Si algo dejó muy en claro las recientes elecciones es que las y los colombianos están ávidos de cambio, agotados y sofocados por un sistema excluyente, corrupto y violento. La credibilidad en las instituciones está en niveles mínimos, y eso no solo lo evidencia el ambiente político hostil, sino también la opinión pública. Cifras del latinobarómetro muestran a Colombia entre los países con una disminución significativa del apoyo a la democracia, al pasar del 60% en 1995 a 43% en 2021. En la encuesta Invamer-Gallup, ninguna de las tres ramas del poder público supera el 35% de favorabilidad, los órganos de control no llegan al 40% y la Policía está en un escenario similar.
El gobierno saliente, en vez de realizar un esfuerzo por mejorar la legitimidad, agudizó aún más la crisis de confiabilidad en el sistema, al mostrarse tolerante a la corrupción y a la captura del Estado, con la apropiación de órganos de control y un ejercicio de gobierno desde el amiguismo; pero, sobre todo, con la activación de la violencia estatal frente a los levantamientos sociales, expresiones de la aguda crisis social que un grueso importante de la población vive en el país, intensificada por la pandemia.
Para el desarrollo del país esto es crítico. La falta de confianza refuerza una trayectoria de debilitamiento institucional que se expresa en un uso discrecional de las instituciones por parte de los actores, una desigualdad de acceso y su no apropiación, dificultando así la configuración de cualquier orden social propuesto. Los conflictos ambientales, la seguridad en los territorios, los altos grados de impunidad, las reformas tributarias y laborales han evidenciado estas condiciones de fragilidad, que van en desmedro de una gran mayoría ampliamente excluida.

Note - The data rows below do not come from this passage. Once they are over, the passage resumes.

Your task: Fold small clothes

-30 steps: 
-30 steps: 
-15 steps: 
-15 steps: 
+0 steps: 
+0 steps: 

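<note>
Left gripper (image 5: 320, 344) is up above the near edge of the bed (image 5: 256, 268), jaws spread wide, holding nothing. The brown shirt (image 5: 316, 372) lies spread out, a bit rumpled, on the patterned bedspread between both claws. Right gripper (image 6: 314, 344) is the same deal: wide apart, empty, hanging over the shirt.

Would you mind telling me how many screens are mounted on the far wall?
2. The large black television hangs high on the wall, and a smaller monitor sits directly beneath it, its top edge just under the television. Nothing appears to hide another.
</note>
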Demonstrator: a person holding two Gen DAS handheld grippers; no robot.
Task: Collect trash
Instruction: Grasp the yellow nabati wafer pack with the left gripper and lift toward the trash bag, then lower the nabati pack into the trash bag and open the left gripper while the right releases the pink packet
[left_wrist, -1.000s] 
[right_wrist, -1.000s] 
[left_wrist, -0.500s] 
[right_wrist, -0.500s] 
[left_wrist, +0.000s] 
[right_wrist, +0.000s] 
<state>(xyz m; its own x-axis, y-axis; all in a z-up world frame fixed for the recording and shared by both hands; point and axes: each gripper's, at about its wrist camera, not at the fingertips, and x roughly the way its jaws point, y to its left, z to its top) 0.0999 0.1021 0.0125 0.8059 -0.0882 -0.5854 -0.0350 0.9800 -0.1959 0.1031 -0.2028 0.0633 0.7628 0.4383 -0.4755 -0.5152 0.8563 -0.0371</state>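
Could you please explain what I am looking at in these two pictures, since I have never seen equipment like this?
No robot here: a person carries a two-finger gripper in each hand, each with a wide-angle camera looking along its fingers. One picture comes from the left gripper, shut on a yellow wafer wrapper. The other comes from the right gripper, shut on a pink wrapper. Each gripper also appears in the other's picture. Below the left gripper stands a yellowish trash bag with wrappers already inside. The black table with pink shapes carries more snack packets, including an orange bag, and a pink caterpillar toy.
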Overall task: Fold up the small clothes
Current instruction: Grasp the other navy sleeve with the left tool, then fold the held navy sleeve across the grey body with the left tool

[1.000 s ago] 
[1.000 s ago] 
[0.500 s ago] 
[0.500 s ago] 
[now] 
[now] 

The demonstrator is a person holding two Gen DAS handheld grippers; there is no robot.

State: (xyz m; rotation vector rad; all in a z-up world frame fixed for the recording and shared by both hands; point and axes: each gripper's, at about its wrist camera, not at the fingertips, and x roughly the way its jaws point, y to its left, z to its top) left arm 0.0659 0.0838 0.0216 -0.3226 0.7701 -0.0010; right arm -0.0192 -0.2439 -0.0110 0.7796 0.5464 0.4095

Ante este panorama, el nuevo gobierno del Pacto Histórico tiene entre sus mayores retos el reestablecer la confianza de la ciudadanía en el Estado y en las instituciones. La alternancia democrática es una excelente oportunidad para revertir el desánimo social. Nadie se suma a construir con vocación un proyecto colectivo cuando no confía, por lo que para el tipo de gobierno que el presidente y la vicepresidenta electa pretenden materializar, es más que fundamental este paso.
Grandes son las tareas que en esta materia enfrenta el nuevo gobierno. Señalamos algunas de las que consideramos más apremiantes:
- Desmontar la captura del Estado en procura de un escenario de gobierno más incluyente y transparente
- Poner en marcha procedimientos y acciones concretas para contener la corrupción, lo que también implica evidenciar una actitud contundente ante los casos que se presenten.
- Enfrentar las amenazas violentas al orden constitucional, incluyendo un cambio en la política criminal y de lucha contra las drogas
- Consolidar la democracia con la independencia de poderes y de los órganos de control y con el fortalecimiento de la democracia participativa y decisoria
- Detener la violencia estatal con reformas a la Fuerza Pública y la orientación de políticas para garantizar la no repetición.
También se reconoce que parte del logro en reestablecer la confianza dependerá del éxito de las políticas propuestas y sus logros en cuanto la realización de las profundas reformas sociales pretendidas. En especial, de lograr evidenciar un verdadero cambio para las comunidades y sectores que tienen su esperanza de inclusión en las políticas del nuevo gobierno.
Y aunque es muy pronto, no sobra plantear algunas inquietudes sobre las posibilidades reales de un mejoramiento en la confianza institucional. La campaña presidencial dejó un sin sabor sobre los medios empleados en la competencia y sobre los compromisos políticos adquiridos. No es alentador ver que, para la conformación de mayorías en el congreso, amplios y cuestionados sectores de la política tradicional hayan entrado sin mayor reparo a la coalición de gobierno y sin siquiera un acuerdo programático claro que avale la incorporación. Es urgente mostrar pronto diferencias en las prácticas políticas.
La confianza institucional no se sostiene de forma artificial, alcahueteando cualquier abuso de poder o ignorando intencionalmente las malas prácticas para no tensionar el sistema. Todo lo contrario, implica estar en constante vigilancia para promover el real y adecuado funcionamiento de la institucionalidad, para que la sociedad sienta que el Estado sí está en función de ellos y no de unos pocos. Los legados no son hechos o cifras para mostrar ser un buen “administrador”, sino un asunto de gobierno, de liderazgo político para reales transformaciones institucionales que el país necesita. Gobernar en democracia es permitir que volvamos a creer.